WHAT THE TASK REQUIRES: Images excepted, the data below must be repeated exactly.
• • • • • • •
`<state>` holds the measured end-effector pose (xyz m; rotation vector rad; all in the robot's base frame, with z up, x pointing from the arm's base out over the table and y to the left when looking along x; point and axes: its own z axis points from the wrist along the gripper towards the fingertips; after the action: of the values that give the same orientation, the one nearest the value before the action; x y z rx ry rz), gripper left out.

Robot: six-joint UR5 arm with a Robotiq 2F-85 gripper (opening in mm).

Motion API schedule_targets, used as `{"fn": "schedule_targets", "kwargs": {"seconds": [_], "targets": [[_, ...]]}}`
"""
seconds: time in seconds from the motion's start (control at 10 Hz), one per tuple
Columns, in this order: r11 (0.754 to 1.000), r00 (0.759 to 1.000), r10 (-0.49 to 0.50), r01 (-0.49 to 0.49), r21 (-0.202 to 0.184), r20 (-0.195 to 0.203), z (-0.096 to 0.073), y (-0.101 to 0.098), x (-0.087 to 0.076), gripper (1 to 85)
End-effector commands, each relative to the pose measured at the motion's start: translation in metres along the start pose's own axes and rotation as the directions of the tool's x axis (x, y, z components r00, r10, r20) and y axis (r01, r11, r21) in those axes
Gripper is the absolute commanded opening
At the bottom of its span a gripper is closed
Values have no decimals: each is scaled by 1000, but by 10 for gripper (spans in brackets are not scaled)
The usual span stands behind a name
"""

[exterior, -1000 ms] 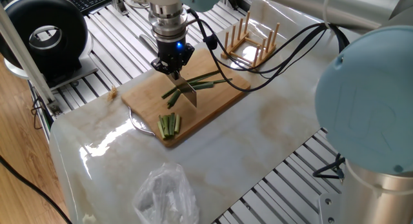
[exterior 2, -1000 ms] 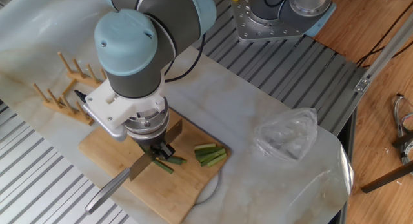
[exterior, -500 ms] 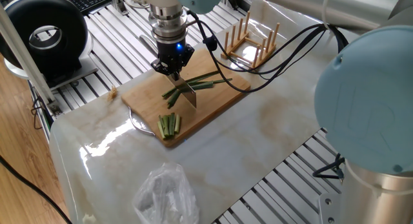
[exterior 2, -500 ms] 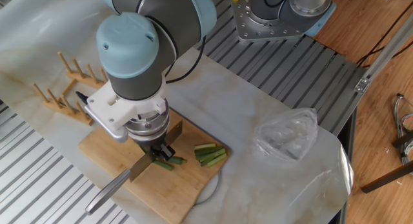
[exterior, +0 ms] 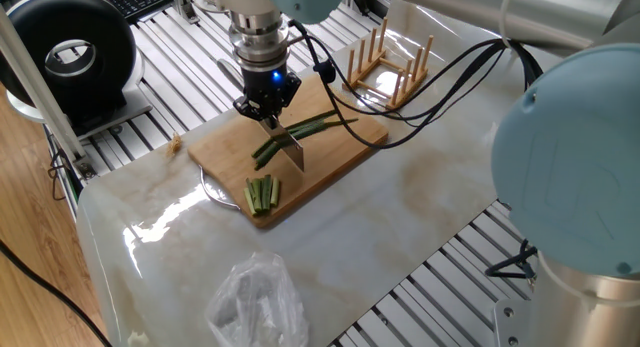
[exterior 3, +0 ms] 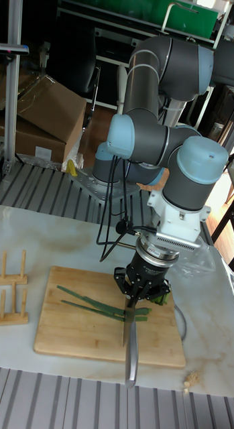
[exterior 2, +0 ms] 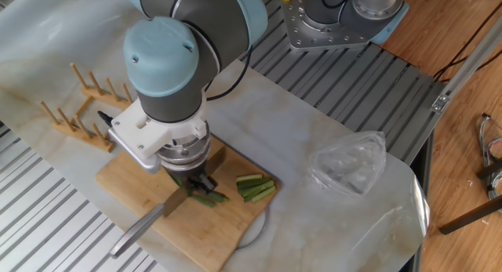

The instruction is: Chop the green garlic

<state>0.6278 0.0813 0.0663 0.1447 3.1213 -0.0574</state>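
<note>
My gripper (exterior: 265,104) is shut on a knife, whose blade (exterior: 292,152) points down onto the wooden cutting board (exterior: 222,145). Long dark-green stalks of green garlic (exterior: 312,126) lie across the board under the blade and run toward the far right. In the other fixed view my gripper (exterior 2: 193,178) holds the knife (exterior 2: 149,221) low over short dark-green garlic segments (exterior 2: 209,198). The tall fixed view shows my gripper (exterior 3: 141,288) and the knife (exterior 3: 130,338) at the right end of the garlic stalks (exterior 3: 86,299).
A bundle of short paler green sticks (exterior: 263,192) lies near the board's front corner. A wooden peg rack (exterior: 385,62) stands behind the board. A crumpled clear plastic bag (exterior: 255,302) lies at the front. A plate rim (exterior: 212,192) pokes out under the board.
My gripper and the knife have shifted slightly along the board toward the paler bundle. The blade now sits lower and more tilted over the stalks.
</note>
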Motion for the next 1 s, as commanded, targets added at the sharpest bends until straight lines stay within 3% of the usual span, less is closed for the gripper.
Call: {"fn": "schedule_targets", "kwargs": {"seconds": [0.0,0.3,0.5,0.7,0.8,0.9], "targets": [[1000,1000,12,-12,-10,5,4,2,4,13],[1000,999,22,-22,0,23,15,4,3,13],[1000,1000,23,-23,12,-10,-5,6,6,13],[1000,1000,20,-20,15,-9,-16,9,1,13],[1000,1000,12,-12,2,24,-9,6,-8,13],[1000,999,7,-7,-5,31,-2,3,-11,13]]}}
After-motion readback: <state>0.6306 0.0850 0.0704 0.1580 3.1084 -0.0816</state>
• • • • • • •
EXERCISE RESPONSE:
`<state>` holds the measured end-effector pose (xyz m; rotation vector rad; all in the robot's base frame, with z up, x pointing from the arm's base out over the table and y to the left when looking along x; point and axes: its own z axis points from the wrist along the gripper towards the fingertips; after the action: of the values that give the same orientation, the one nearest the value before the action; x y z rx ry rz), gripper left out.

Robot: six-joint UR5 arm with a Robotiq 2F-85 gripper (opening in mm).

Motion API schedule_targets, used as `{"fn": "schedule_targets", "kwargs": {"seconds": [_], "targets": [[_, ...]]}}`
"""
seconds: time in seconds from the motion's start (control at 10 Hz), one per tuple
Columns, in this order: r11 (0.754 to 1.000), r00 (0.759 to 1.000), r10 (-0.49 to 0.50), r01 (-0.49 to 0.49), r21 (-0.202 to 0.184), r20 (-0.195 to 0.203), z (-0.096 to 0.073), y (-0.101 to 0.098), x (-0.087 to 0.076), gripper (1 to 85)
End-effector commands, each relative to the pose measured at the motion's start: translation in metres along the start pose's own axes and rotation as the directions of the tool's x axis (x, y, z components r00, r10, r20) and y axis (r01, r11, r21) in those axes
Gripper is the absolute commanded opening
At the bottom of its span a gripper is closed
Values have no decimals: each is scaled by 1000, but by 10 for gripper (spans in brackets are not scaled)
The usual span stands behind a name
"""

[exterior, -1000 ms] 
[exterior 2, -1000 ms] 
[exterior, -500 ms] 
[exterior 2, -500 ms] 
[exterior, +0 ms] 
[exterior 3, +0 ms] 
[exterior 2, +0 ms] 

The instruction is: Chop the green garlic

<state>0.6278 0.0813 0.0663 0.1447 3.1213 -0.0574</state>
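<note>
My gripper (exterior: 265,104) is shut on a knife, whose blade (exterior: 292,152) points down onto the wooden cutting board (exterior: 222,145). Long dark-green stalks of green garlic (exterior: 312,126) lie across the board under the blade and run toward the far right. In the other fixed view my gripper (exterior 2: 193,178) holds the knife (exterior 2: 149,221) low over short dark-green garlic segments (exterior 2: 209,198). The tall fixed view shows my gripper (exterior 3: 141,288) and the knife (exterior 3: 130,338) at the right end of the garlic stalks (exterior 3: 86,299).
A bundle of short paler green sticks (exterior: 263,192) lies near the board's front corner. A wooden peg rack (exterior: 385,62) stands behind the board. A crumpled clear plastic bag (exterior: 255,302) lies at the front. A plate rim (exterior: 212,192) pokes out under the board.
My gripper and the knife have shifted slightly along the board toward the paler bundle. The blade now sits lower and more tilted over the stalks.
</note>
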Motion for the next 1 s, as commanded, targets added at the sharpest bends until straight lines stay within 3% of the usual span, less is closed for the gripper.
Call: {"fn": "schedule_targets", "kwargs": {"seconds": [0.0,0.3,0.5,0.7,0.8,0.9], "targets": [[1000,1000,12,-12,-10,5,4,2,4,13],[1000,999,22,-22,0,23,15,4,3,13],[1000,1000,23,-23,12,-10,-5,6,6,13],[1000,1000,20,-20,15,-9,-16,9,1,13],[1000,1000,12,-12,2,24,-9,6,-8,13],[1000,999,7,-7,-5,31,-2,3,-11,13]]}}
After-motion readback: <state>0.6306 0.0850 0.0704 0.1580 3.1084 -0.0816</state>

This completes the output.